That’s when you know you found somebody really special… When you can just shut the fuck up for a minute and comfortably share silence.
Pulp Fiction
Tanto pode ser o silêncio ausência de linguagem como uma forma de comunicação. Da primeira aceção, é o par real exemplo. Na verdade, em Memorial do Convento são escassas as palavras que trocam e insignificantes as suas interações. São cavaleiro e dama, personagens de um exuberante baile que lhes é alheio, “nasceram para casar” e “para dar infantes à coroa portuguesa”. Mesmo este ato sexual é um “dever real e conjugal”, cuja monótona rotina anula o prazer da espontaneidade.
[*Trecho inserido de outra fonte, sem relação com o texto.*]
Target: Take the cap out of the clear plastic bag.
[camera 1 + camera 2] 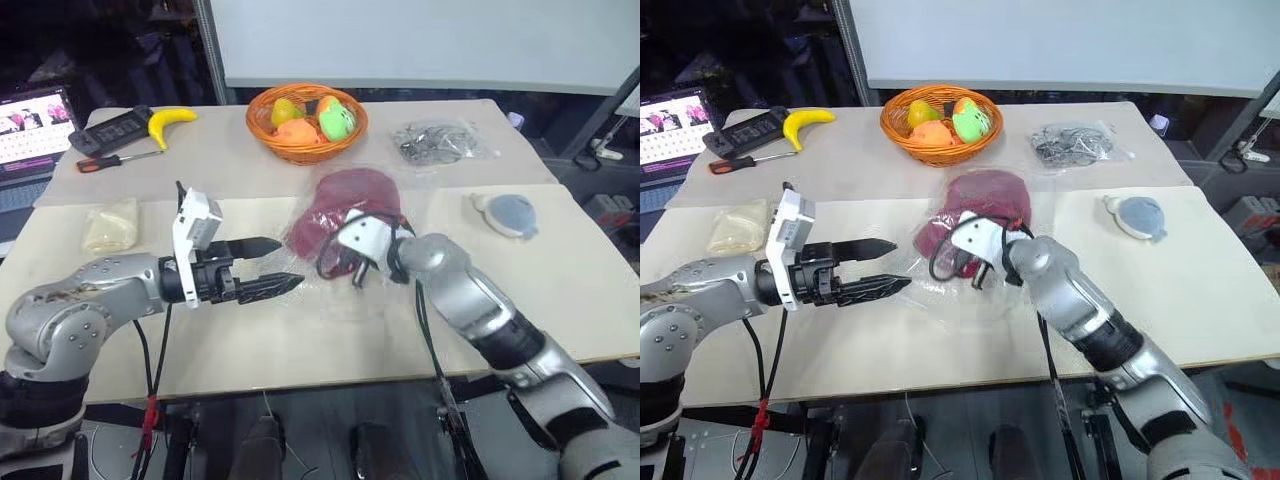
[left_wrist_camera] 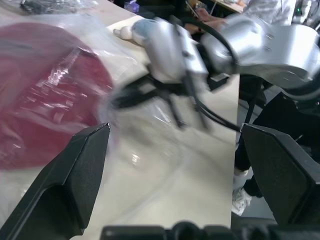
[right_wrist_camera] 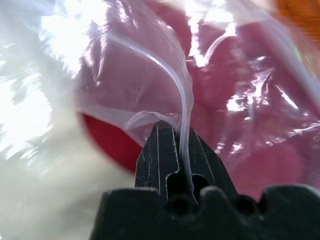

No quarto em que apenas se juntam para o efeito, paira um “ar gélido” que nem o calor dos corpos consegue aquecer. Trata-se de uma relação protocolar, um não-amor. Mas é justamente quando este desconforto passa a conforto, que se sabe que se encontrou alguém verdadeiramente especial, segundo o filme de Tarantino. E se partilhar um minuto sem som já é um desafio, Baltasar e Blimunda “Por um hora ficaram os dois sentados, sem falar”. Não precisam de trocar palavras, quando a simbologia dos gestos já é tamanha – “a porta aberta para que Baltasar entrasse”, “o sangue da virgindade rasgada”, “a sofreguidão dela, a ânsia dele, enfim os corpos encontrados”. Compreende este homem o poder desta mulher, faz esta as vezes da mão esquerda do primeiro. Complementam-se, Sete-Sóis e Sete-Luas, como só dessa maneira devessem existir. Se, por um lado, “O cântaro está à espera da fonte” (que o digam suas altezas), por outro, não há hierarquias entre “ele com os seus ferros, ela com o seu lume e a sua água, ambos com a ardência que os lança sobre a enxerga”, “qual de baixo, qual de cima, nem parecem pessoas deste século”. “Há muitos modos de juntar um homem e uma mulher, mas, não sendo isto inventário nem vademeco de casamentar, fiquem registados apenas dois deles”.